By MIKE MILIARD  |  June 25, 2009

So clearly, on one level, foodies should be thankful for air travel and interstate highways. "On my book tour," says Kurlansky, who lives in New York City, "a journalist in Seattle said, 'You're coming at just the right time, because the Copper River Salmon is coming in!' I didn't have the heart to tell him that I know the Copper River Salmon is coming in because my local fish store carries it."
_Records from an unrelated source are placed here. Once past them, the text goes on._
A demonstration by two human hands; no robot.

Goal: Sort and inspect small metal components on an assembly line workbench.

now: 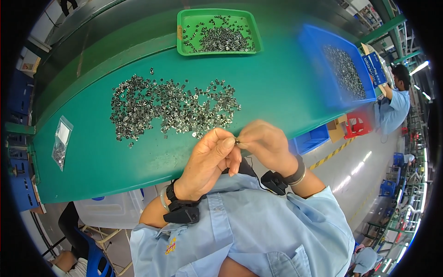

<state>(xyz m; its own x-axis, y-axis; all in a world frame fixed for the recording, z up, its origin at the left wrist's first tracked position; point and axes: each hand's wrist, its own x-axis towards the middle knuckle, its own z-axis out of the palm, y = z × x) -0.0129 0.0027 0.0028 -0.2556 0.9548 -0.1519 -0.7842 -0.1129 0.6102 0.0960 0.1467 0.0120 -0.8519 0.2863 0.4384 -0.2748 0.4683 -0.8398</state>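
Far to the left of both hands, a small clear bag [61, 142] of metal bits lies flat on the green table [277, 87]. Just beyond the hands, a wide scatter of small metal parts [170, 107] is spread across the tabletop. The left hand [210, 159] is curled, thumb and forefinger pinched on a tiny dark metal piece [237, 142], which sits right between the two hands; the right hand [266, 144] meets it there, fingertips pressed together on what seems to be the same piece, though it is too small to be sure. Farther beyond, a green tray [217, 32] holds more parts. To the right, a blue bin [339, 69] holds another heap.
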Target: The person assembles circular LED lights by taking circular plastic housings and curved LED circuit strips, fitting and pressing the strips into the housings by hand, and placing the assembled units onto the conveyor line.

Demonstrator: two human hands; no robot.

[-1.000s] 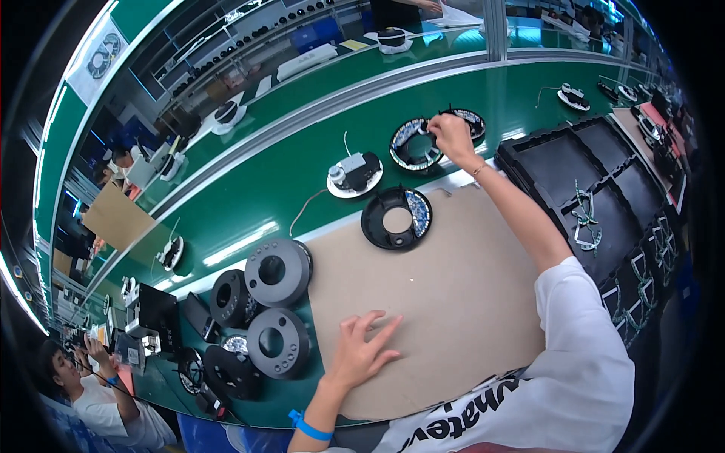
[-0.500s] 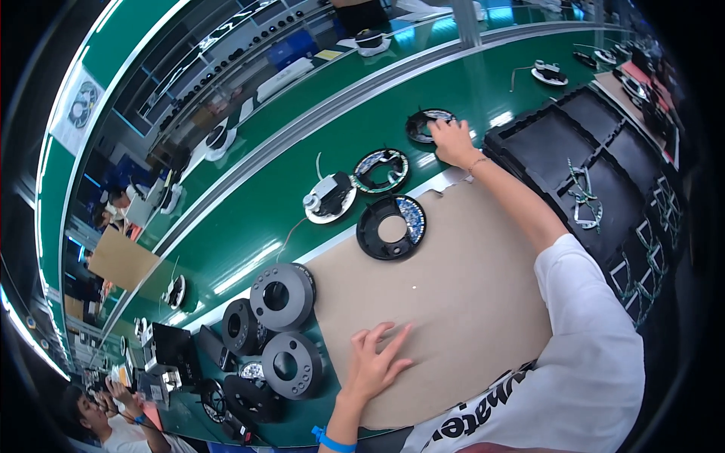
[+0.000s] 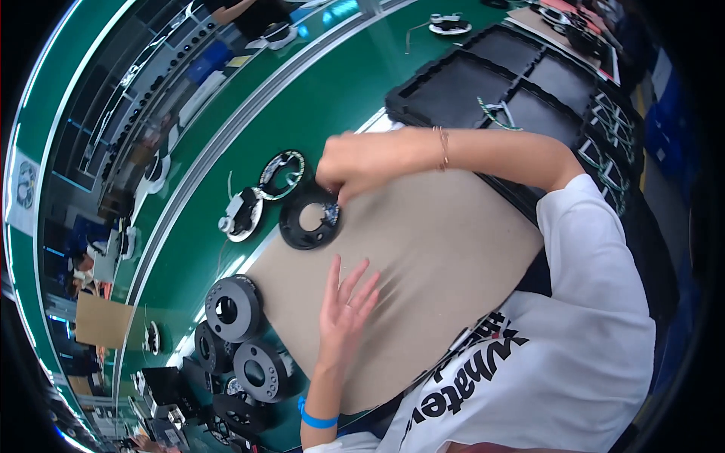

Yet for all the gastronomic convenience of refrigerated transportation, reading Kurlansky's book one can't help feeling sentimental for a past many of us never experienced — a simpler time when regions had their own dishes and libations: the California grunion fry, Kentucky Burgoo, Oregon Blue Ruin.

"Before World War II, people were much more rooted to the place they lived in, and that was reflected in the food," says Kurlansky. "Not only because the food was locally produced, but the recipes were local, the traditions were local. People had their own approach that varied literally from county to county, sometimes from town to town."

Now, as has been said ad nauseum, 50 states filled with chain stores and strip malls have ensured that everything looks and tastes the same. "It would be nice to travel around America and have the food change everywhere you went," says Kurlansky. "I just got through doing a book tour, a different town every day. I just struggle to find something local everywhere I go."

090626_foodinc_main
LOW INCOME, HIGH FAT It’s no accident that the biggest predictor of obesity is income level. According to Robert Kenner’s new documentary, Food, Inc., the government is effectively subsidizing “bad calories.”

A failed promise
The mass industrialization of food production that happened so quickly in the middle of last century promised more choice at cheaper prices — a better way to feed the world. But agribusiness, factory farms, and other forms of corporate food manufacturing didn't quite deliver on that promise.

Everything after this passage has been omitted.